Exciting Announcement! I have recently completed my first family business short story. I will be publishing it paid subscriber only on a new Substack, Amazon, and my new Baker Hub platform. Details soon!
I’ve spent my life working in and around family businesses—leading them, advising them, surviving them. If you’ve ever worked in a family business, advised one, or loved someone trapped in one… you’ll recognise the terrain.
This is fiction for those who know:
The meeting after the meeting is where the real decisions happen.
The family name is a brand—and sometimes, a weapon.
Stories that are case studies in business leadership and management without the boredom of the business school approach.
Welcome to the stories that could never be told out loud. Until now.
Family business isn’t just a company structure.
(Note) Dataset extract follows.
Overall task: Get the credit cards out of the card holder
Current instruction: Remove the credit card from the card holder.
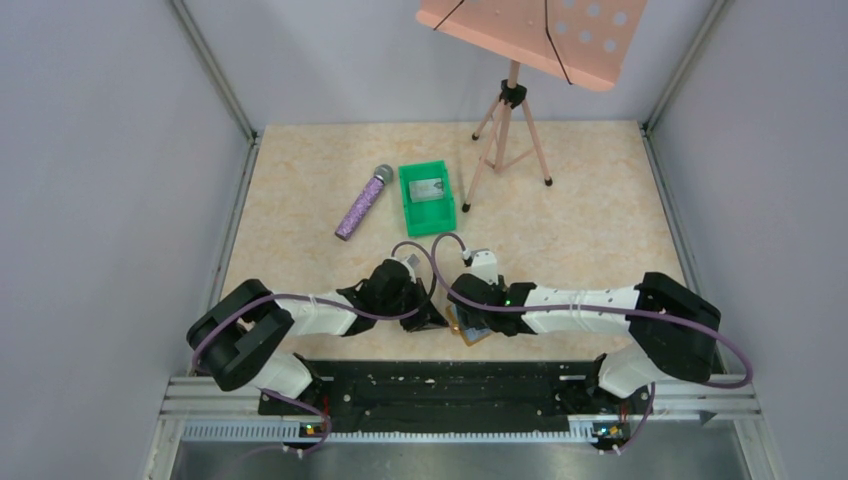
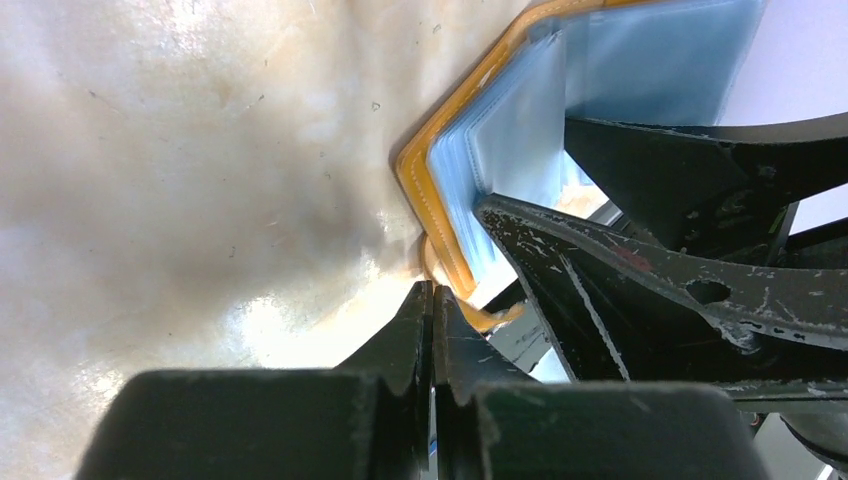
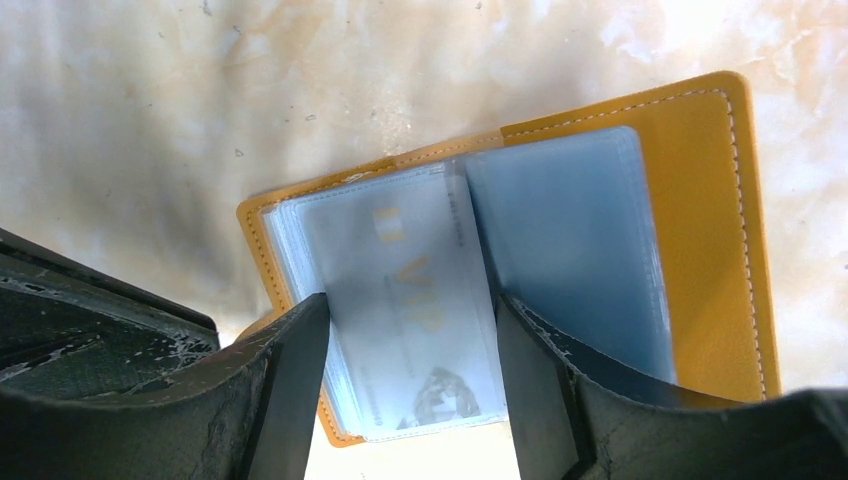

It’s a world of silent expectations, unspoken rules, family clan warfare, 1G-2G-3G drama, and loyalty tested in boardrooms and dining rooms alike.
I write family business fiction because some truths are too raw—or too dangerous—to say directly (boy do I know this). But in story, they can breathe.
The genre I’m shaping is Southern Gothic realism. It’s about power, sycophants, sins, jealousy, gossip, money with memory and plenty of legacy with strings attached. The tone is moody, layered, and sometimes dark—but always human.
My series, The Sons-in-Law Chronicles, explores what happens when you’re close to power but outside the bloodline. When you’re expected to fix the business, have responsibility without authority, but not touch the inheritance, the credit, or the glory.
These aren’t just dramas. They’re parables of control, silence, betrayal, and belonging.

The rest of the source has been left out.